Annual Report 2020

Revolutionizing Simulations of the Universe With AI

Center for Computational Astrophysics

Reverse engineering the universe is a tricky thing. To figure out how dying stars explode, an astronomer can’t blow up a thousand stars. But they can create and destroy virtual stars on a computer, where lines of code emulate the laws of physics. Such simulations can predict the fate of not just single stars but also solar systems, galaxies and even the entire universe.

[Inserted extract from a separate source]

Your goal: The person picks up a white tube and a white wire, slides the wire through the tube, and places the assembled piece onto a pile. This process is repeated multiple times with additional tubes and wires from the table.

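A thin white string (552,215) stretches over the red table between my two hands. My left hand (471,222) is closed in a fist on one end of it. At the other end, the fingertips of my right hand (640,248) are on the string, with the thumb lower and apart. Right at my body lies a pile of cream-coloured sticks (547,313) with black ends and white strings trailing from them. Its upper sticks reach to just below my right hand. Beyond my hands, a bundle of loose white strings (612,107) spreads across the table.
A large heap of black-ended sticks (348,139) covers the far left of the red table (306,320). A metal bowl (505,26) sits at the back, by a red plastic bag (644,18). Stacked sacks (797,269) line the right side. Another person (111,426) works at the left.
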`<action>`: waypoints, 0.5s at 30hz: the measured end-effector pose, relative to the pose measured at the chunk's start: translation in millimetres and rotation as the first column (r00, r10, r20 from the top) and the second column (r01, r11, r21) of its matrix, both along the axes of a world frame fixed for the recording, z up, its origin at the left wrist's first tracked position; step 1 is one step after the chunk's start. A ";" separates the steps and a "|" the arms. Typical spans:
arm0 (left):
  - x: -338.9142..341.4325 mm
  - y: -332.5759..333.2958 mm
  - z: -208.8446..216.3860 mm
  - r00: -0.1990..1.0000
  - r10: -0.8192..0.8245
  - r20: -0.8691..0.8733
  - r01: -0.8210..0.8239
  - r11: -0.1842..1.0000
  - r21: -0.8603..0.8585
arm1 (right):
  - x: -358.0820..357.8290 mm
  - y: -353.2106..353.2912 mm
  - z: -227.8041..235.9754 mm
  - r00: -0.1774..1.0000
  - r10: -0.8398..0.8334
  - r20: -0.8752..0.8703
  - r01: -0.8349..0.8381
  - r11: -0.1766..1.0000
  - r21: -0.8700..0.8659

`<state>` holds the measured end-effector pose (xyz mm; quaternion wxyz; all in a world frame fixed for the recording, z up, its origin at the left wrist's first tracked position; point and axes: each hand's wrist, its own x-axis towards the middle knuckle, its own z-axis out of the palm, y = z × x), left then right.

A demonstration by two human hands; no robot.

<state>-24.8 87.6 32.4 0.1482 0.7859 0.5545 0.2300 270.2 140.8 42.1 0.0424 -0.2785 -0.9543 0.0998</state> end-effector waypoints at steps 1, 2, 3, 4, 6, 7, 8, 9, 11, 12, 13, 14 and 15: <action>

But the practicality of simulations is often limited by the sheer amount of computing resources they require. That’s where machine learning, or ‘deep learning,’ is starting to help. Neural networks that mimic the brain’s web of biochemical connections can study a handful of simulations and learn to fill in the gaps. Critically, they can do so millions of times faster than it would take to run a continuum of simulations from scratch.

“We usually want to understand some fundamental quantities of the universe; it could be the planets, it could be gravitational waves, black holes, it could be the universe itself,” says Shirley Ho, head of the Cosmology X Data Science group at the Flatiron Institute’s Center for Computational Astrophysics (CCA). “We want to accelerate simulations to produce the observations we want … and then compare them to the data.” 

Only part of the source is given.